Lewis Donohew: Recent heart attack that could have ended differently brings life into perspective


It began in mid-April, chest and left arm pains coming on with increasing frequency. I found that if I would wait for awhile they would go away. But as the summer progressed I needed to take nitroglycerine tablets to get rid of them.

In late summer I noticed my stomach had suddenly grown bigger and I thought I must be gaining weight at a rapid rate. Finally, on a Wednesday night, I started having trouble getting my breath. That was scary enough to bring me to action. My wife and I had talked about it but hadn’t acted.

“We have to go now,” I told her and we headed for Lexington and the University of Kentucky Hospital. No ambulance. I’d heard they’d take me to the nearest hospital, and I didn’t want that. I took another nitro tab and the scary breathing problem eased somewhat.

Emergency readiness at Gill Heart Institute (Photo provided)
Emergency readiness at Gill Heart Institute (Photo provided)

Forty minutes later we pulled up to the emergency room entrance. My wife hurried inside and seconds later a team rushed out, put me into a wheelchair, and rolled me in. From here on in, my thoughts are somewhat jumbled. I remember there was an EKG and maybe an injection plus blood drawn for laboratory tests. As I waited, I could see a group beginning to form and there—yes!—there among them was my cardiologist—my cardiologist for these many years, with whom I would trust my life without a second’s hesitation. My cardiologist, to whom many other cardiologists turned for advice. He seemed to be telling the people assembled here today there were certain prerequisites they must check out before proceeding, but I don’t really know what he was saying.

The rest of this story I have to tell after the event, after an angiogram and after a stint was implanted in a 99 percent blocked artery. I woke up to find that I was paralyzed. I couldn’t move a muscle—but I could breathe. I was hooked up to a ventilator pumping air into my lungs through a tube down my throat. I think I drifted off to sleep again and this time when I woke up I could move.

Soon, my dear wife came in, and later my cardiologist, who would provide the details of what had been done. Later, I would meet the rest of the Gill Heart Institute superstar team, an impressive crew headed by a very smart MD-PhD woman with a British name who is director of the institute. (I’m not mentioning people’s names here as a matter of privacy, although maybe I should).

The next day my sons arrived, one from Rochester, New York, and one from greater San Francisco, along with a dear stepdaughter from Boulder, a granddaughter and spouse from Nashville and a granddaughter from Louisville. I was feeling very loved.

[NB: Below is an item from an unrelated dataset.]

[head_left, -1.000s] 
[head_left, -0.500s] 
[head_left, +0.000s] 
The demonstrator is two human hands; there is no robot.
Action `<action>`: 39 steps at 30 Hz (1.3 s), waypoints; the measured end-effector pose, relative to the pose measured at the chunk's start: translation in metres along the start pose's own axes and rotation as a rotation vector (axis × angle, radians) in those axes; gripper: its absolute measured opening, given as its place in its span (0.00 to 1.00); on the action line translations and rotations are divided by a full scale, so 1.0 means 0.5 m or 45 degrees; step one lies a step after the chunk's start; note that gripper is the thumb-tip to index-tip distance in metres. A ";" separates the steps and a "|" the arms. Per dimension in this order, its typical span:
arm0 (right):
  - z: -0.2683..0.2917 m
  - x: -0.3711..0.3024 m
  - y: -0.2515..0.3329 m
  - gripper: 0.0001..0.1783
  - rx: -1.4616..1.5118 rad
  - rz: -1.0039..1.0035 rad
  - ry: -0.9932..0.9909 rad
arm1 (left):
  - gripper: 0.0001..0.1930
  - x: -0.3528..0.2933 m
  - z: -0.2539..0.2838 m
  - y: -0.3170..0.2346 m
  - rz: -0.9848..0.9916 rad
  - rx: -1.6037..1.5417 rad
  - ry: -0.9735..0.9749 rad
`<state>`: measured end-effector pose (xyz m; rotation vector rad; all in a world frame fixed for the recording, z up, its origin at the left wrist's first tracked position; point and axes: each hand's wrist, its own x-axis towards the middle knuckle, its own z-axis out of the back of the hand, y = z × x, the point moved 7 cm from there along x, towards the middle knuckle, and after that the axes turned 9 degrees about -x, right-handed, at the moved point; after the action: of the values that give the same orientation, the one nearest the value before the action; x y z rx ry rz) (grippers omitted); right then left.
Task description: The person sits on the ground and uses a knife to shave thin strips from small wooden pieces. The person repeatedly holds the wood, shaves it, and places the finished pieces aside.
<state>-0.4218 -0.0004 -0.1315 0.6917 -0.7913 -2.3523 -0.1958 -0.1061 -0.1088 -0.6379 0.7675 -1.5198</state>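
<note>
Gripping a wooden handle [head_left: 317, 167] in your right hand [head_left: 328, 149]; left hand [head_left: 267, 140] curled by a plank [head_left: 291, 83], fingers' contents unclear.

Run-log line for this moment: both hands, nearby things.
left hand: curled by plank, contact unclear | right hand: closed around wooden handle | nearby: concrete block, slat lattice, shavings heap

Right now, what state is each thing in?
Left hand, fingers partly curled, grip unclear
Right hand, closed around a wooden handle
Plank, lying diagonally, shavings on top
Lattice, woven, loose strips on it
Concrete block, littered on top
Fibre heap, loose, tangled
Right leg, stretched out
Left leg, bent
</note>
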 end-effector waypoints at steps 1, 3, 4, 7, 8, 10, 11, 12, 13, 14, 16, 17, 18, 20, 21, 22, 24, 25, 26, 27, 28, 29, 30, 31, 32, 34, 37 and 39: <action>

Eventually, I had an MRI, which revealed the state of my heart in living, moving color. Yes, I’d had a heart attack which can cause a lot of damage. Before the MRI, the team warned me to expect some damage. But when they viewed it, there was almost none. And on a key measure—the “ejection fraction”—which I learned on this occasion was the percent of blood squirted from the heart with each contraction, with between 55 and 60 percent being considered the norm. At the time I was admitted it was 30-something. Now it was 57.

After watching the MRI movie—pretty dramatic to us—and thanking the team, I headed over to Cardinal Hill for a few days of expert therapy and the children headed back to their own lives. Then we were home in time for the grape harvest.

That’s my personal story of something that’s akin to a movement across the country. My California son sent me a New York Times story about major changes in the way hospitals respond to heart attacks which have made big positive differences. In a ten-year span—2003 to 2013—the death rate from coronary artery disease has been reduced by approximately 38 percent, according to data from the Centers for Disease Control and Prevention. The Heart, Lung and Blood Institute reports the reduction has been assisted by better control of cholesterol and blood pressure, reduced smoking rates, improved medical treatments, and faster care of people having a heart attack.

In my case, I didn’t do most of the things I should have done. I credit most of my positive experience to the skilled doctors at UK’s Gill Heart Institute.

Lewis Donohew retired from the University of Kentucky College of Communications in 1999 after nearly 35 years of service and having earned a national reputation as a communications scholar and researcher. Now down on his farm growing grapes and living close to the earth, he contemplates issues of the day from a lifetime of experience and a love of the land.